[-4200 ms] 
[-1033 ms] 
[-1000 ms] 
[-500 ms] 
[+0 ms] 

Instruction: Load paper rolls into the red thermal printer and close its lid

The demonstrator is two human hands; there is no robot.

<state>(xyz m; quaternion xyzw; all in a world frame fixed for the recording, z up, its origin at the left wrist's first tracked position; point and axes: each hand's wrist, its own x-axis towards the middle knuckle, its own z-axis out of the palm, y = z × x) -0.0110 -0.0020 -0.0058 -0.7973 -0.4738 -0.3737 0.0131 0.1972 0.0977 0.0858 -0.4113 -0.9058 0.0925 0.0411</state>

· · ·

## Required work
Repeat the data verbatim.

## Exercise answer
[-4200 ms] 
[-1033 ms] 
[-1000 ms] 
[-500 ms] 
[+0 ms] 

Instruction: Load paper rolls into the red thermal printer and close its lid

The demonstrator is two human hands; there is no robot.

<state>(xyz m; quaternion xyzw; all in a world frame fixed for the recording, z up, its origin at the left wrist's first tracked position; point and axes: each hand's wrist, its own x-axis towards the middle knuckle, its own z-axis out of the palm, y = z × x) -0.0110 -0.0020 -0.0058 -0.7973 -0.4738 -0.3737 0.0131 0.1972 0.0977 0.0858 -0.4113 -0.9058 0.0925 0.0411</state>

What has been written completes the answer.